The “unstoppable” rise of hedge funds is behind Dutch proposals on 1% disclosure. But regulators are missing the point.

The world of shareholder disclosures hit a new level this week with proposals from regulators in Holland calling for disclosure of share ownership at the 1% level – down from the current 5%. If passed – and it seems that many are in favour – it would be the world’s lowest level for triggering disclosure.

The motivation seems to be the desire for greater insight into the activities of activist investors, and potentially into private equity buyouts. Whilst the concept has been floated for a while in Holland, it has sat on the back burner till now. However there seems to be a real chance of this happening. Regulators presented their proposals at a recent meeting of private equity and hedge fund executives, regulators, worker and employer representatives and board members from companies targeted by hedge funds or buy-out funds. As can imagined, the proposals got a mixed reception.

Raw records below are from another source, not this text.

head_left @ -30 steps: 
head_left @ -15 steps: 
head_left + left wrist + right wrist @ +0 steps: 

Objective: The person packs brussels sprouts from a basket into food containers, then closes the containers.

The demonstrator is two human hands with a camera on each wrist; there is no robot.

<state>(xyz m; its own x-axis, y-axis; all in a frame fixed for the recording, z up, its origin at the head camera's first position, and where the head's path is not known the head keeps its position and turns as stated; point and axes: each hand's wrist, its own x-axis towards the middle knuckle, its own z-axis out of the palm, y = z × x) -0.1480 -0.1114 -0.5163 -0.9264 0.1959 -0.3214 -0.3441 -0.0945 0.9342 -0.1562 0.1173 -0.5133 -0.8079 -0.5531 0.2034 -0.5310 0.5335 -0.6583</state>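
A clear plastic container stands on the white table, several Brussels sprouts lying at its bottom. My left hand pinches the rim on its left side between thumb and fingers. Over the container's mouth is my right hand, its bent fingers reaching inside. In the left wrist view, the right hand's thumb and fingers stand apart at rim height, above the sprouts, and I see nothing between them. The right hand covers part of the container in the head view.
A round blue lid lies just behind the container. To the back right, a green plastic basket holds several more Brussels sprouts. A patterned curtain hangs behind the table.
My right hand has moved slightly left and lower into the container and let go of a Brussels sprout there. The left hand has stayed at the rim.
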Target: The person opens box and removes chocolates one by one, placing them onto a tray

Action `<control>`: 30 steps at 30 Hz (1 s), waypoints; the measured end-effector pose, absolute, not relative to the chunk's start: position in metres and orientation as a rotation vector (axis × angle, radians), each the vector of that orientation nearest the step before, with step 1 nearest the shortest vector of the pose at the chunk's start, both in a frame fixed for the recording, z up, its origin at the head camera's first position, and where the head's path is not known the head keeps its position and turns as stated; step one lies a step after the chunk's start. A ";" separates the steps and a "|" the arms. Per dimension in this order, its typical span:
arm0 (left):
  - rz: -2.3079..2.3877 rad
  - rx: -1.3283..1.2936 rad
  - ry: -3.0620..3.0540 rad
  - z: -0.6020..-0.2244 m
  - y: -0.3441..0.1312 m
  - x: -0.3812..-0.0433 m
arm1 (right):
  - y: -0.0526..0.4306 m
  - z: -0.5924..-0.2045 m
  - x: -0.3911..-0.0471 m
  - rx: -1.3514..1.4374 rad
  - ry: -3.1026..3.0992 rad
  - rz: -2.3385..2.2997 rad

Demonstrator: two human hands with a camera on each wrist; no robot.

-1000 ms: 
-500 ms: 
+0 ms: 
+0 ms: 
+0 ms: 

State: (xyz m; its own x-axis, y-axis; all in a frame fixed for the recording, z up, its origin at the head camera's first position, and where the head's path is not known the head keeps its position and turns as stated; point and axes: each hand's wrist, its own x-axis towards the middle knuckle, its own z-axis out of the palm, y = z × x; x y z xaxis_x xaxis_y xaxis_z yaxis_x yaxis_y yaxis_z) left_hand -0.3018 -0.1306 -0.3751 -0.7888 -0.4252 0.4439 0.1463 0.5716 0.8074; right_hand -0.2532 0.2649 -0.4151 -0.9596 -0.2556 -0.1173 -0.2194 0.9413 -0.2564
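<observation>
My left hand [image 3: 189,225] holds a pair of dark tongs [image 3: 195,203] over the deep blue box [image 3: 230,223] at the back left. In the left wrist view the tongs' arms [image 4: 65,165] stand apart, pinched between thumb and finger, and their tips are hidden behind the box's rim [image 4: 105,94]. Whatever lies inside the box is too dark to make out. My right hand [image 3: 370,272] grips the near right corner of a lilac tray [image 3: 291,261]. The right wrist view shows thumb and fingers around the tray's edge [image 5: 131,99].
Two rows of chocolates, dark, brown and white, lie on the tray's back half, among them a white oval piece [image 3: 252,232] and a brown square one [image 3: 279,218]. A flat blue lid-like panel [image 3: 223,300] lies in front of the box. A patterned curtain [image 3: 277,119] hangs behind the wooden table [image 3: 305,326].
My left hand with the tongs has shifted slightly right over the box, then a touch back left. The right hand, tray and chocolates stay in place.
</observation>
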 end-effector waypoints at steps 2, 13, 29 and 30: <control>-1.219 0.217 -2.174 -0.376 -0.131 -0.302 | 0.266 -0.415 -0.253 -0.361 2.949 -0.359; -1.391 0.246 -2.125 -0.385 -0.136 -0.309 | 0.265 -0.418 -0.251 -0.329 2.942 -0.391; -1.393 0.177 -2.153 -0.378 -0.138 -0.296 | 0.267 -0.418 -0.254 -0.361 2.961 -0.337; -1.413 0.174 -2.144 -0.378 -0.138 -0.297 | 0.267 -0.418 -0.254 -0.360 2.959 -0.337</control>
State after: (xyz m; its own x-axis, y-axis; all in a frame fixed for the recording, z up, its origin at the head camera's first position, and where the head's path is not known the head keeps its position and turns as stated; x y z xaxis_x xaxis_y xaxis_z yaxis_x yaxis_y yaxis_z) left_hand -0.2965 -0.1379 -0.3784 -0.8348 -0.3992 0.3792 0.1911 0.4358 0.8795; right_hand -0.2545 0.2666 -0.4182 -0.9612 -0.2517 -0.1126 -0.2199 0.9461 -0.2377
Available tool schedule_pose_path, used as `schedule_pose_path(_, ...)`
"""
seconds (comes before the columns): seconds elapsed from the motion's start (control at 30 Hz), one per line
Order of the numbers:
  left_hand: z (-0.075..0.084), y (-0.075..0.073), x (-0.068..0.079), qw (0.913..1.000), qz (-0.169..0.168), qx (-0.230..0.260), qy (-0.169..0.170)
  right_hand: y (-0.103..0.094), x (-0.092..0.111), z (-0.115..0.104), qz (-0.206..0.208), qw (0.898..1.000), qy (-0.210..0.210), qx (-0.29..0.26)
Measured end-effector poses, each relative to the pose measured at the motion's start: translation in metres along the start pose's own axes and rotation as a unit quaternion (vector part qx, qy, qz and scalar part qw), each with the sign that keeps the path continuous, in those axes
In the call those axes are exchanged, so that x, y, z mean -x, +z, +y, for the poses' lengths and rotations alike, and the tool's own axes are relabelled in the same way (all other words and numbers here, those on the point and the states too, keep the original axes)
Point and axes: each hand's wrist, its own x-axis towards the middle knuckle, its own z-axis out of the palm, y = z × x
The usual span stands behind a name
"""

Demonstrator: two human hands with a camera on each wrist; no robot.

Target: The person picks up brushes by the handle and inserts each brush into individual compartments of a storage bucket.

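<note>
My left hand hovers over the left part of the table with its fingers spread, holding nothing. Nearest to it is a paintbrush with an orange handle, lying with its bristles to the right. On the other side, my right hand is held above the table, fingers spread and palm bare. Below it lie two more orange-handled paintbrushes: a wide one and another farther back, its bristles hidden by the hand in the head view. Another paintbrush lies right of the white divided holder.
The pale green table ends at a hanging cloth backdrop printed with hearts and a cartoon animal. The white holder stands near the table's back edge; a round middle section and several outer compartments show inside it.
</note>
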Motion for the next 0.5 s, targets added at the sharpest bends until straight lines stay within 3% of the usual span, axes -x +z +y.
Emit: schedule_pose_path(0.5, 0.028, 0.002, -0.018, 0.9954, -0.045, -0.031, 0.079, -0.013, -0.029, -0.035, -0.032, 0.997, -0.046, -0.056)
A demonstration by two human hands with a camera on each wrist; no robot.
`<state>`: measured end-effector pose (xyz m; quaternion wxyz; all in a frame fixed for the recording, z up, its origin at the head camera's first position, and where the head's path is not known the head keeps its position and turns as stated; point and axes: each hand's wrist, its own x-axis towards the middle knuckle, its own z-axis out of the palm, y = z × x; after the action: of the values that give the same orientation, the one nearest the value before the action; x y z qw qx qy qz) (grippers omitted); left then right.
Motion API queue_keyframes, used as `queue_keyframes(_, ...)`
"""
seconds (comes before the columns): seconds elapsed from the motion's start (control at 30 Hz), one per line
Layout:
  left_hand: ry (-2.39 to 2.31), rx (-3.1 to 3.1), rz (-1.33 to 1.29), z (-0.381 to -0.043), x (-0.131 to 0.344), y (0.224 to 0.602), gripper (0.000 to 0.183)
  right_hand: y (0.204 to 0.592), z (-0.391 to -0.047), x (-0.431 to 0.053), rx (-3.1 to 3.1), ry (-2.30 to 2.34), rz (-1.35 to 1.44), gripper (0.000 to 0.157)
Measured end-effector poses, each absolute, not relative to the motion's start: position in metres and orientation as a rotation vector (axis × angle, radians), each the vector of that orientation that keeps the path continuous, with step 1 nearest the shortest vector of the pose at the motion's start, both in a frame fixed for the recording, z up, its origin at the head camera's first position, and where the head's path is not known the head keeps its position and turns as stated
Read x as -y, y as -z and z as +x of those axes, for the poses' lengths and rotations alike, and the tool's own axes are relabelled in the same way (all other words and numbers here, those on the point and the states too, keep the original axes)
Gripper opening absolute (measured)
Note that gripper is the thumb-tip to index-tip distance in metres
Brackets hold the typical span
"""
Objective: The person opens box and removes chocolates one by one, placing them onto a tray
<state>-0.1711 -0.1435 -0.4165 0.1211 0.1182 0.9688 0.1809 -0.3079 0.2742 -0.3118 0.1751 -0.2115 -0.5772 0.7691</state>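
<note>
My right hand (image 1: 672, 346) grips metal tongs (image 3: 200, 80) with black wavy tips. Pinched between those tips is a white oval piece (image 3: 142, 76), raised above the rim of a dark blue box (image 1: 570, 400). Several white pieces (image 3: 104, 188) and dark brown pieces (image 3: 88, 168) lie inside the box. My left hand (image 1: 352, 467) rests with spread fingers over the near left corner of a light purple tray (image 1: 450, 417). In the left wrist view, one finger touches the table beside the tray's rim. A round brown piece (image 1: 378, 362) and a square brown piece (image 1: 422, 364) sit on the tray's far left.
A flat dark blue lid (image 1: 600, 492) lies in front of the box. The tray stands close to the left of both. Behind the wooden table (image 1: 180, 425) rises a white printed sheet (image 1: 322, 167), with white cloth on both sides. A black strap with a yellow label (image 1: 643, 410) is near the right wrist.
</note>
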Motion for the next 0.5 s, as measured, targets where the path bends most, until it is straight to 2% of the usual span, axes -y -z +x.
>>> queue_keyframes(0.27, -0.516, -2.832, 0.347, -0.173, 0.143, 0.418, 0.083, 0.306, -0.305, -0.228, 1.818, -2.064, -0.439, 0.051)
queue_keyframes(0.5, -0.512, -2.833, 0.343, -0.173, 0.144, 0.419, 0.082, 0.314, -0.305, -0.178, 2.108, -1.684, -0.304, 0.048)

One organisation representing shareholders called instead for a 3% threshold, mirroring the position in the UK and Germany.

The timing may be a coincidence, but there appears to be open season on leveraged buyout deals at the moment, in the banking and industrial sectors.

My own view is that whilst this is an important development, there are 2 elements missing that would limit the effectiveness of a 1% - or indeed 3% - regime. First, the exclusion of derivatives. With equity swaps, CFD’s and their equivalents being non material for the purposes of disclosure, and given the (ever increasing) role they play in the strategies of hedge funds, the AFM should look at including these instruments as part of the change to the disclosure levels.

Second, the absence of a pre-emptive right to demand the identity of the beneficial owner – getting behind the nominee names. Regulation like this exists in so many countries now – the UK, France, South Africa, Australia, that it is becoming best “regulatory” practice.

The AFM and the Dutch central bank would do well to consider these whilst they are enhancing the Dutch disclosure regime.